No one can accuse Robert Merry of thinking small. On top of a long and distinguished career in high-level Washington journalism (including the editorship of this magazine), he is the author of a fine biography of Joseph and Stewart Alsop, a cautionary tract on "missionary zeal" in American foreign policy, and a well-received volume on James K. Polk and the war with Mexico. Borrowing from the title of the latter book, one might describe him as a writer "of vast designs." His latest work is a relatively slender book about a big topic: the way in which we view and remember our presidents--or, as he calls it, "The Great White House Rating Game."

Serious attempts at comprehensive presidential rankings are relatively recent and have tended to reflect the views of noted scholars, prominent journalists and eminent biographers. The first such survey was published by Harvard historian Arthur Schlesinger Sr. in 1948; the second also was conducted by Schlesinger in 1962. Both had fifty-five respondents. Over the next half century, several others appeared. Merry showcases efforts by the historian David Porter in 1981, journalist Steve Neal for the Chicago Tribune in 1982, historians Robert Murray and Tim Blessing in 1982, Arthur Schlesinger Jr. in 1996 and the Wall Street Journal in 2005. These were hardly the only such efforts. Neal did another in 1995 for the Chicago Sun-Times, and C-SVAN conducted notable surveys in 2000 and 2009. (I admit with neither pride nor chagrin to having participated in perhaps a half dozen of these exercises.) I wish Merry had included at least one of the C-SPAN polls in his reference list. These were based on ten relatively distinct, if occasionally vague, criteria. Nonetheless, his sample is sufficiently representative of the change and continuity that characterize the ratings game.

Just who gets asked? The answer seems to be mostly academics who have written on presidents or the office of the presidency. C-SPAN drew on scholars who had participated in the network's remarkable American Presidency series. They likely were about as liberal and Democratic as the academics in Merry's sample. Most of the professors asked to participate in the ratings game have been intellectual products of either the New Deal or the Great Society and members of a rather cozy liberal, academic establishment. A few contrarians aside, they tended to rank according to their political preferences. Two liberal Democratic politicos--Governor Mario Cuomo and Senator Paul Simon--participated in the Schlesinger Jr. effort.

The years 1981-1982 constitute a midpoint of sorts for the evaluations Merry selected; three were conducted during this brief period. At that point, thirty-eight men had preceded Ronald Reagan in the presidency. However, William Henry Harrison and James A. Garfield were not ranked because of the brevity of their tenures in office. Those who grade on a curve might assume bottom and top quartiles of eight presidents and a broad center of twenty.
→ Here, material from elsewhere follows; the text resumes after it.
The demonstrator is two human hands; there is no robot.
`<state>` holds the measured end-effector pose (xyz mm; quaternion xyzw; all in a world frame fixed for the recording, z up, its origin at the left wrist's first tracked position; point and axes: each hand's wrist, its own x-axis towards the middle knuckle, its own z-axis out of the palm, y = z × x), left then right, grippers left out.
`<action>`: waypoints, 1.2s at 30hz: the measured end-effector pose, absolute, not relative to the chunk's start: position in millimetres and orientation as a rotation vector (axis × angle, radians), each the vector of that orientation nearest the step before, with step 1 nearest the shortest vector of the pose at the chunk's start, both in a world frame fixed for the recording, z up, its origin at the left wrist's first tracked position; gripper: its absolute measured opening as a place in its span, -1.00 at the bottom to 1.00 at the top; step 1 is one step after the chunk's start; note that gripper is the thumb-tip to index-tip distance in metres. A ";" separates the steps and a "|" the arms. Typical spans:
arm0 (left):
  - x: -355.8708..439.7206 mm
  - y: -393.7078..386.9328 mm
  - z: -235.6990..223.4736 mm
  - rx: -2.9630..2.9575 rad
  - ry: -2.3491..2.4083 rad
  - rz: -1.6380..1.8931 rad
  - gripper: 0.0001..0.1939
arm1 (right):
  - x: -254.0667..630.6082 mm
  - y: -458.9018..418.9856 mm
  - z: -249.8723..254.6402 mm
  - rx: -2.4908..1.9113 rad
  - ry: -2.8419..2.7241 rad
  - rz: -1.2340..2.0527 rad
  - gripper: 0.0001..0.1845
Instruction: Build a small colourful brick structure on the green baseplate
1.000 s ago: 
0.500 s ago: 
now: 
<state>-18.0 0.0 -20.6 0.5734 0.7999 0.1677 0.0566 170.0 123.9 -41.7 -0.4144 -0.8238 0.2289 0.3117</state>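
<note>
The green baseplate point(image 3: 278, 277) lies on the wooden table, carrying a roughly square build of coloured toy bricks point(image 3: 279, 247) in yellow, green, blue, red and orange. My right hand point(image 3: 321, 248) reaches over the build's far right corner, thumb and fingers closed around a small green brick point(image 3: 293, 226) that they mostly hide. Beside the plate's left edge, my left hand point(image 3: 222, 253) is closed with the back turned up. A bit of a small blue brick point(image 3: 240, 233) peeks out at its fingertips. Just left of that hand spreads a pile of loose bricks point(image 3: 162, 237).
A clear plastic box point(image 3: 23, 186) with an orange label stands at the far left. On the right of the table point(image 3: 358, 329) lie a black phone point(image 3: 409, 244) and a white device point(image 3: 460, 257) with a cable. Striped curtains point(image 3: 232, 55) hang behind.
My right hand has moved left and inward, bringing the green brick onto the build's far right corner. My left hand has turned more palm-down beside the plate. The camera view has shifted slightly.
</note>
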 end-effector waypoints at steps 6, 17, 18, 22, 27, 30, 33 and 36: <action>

The 1982 Murray-Blessing poll, with its 846 participants, might be presumed to have more validity than the 1981 Porter endeavor (forty-one participants) or the 1982 Neal/Chicago Tribune survey (forty-nine participants), but the variations were inconsequential. In all three polls, one finds the same eight names at the top--Abraham Lincoln, George Washington, Franklin D. Roosevelt, Theodore Roosevelt, Thomas Jefferson, Woodrow Wilson, Andrew Jackson and Harry Truman--with only slight discrepancies in precise order. The bottom eight are also consistent-Millard Fillmore, Calvin Coolidge, Andrew Johnson, Ulysses S. Grant, Franklin Pierce, Richard Nixon, James Buchanan and Warren Harding. This congruence seemed to reveal a wide consensus, or at least similarity of impressions, among students and observers of the presidency.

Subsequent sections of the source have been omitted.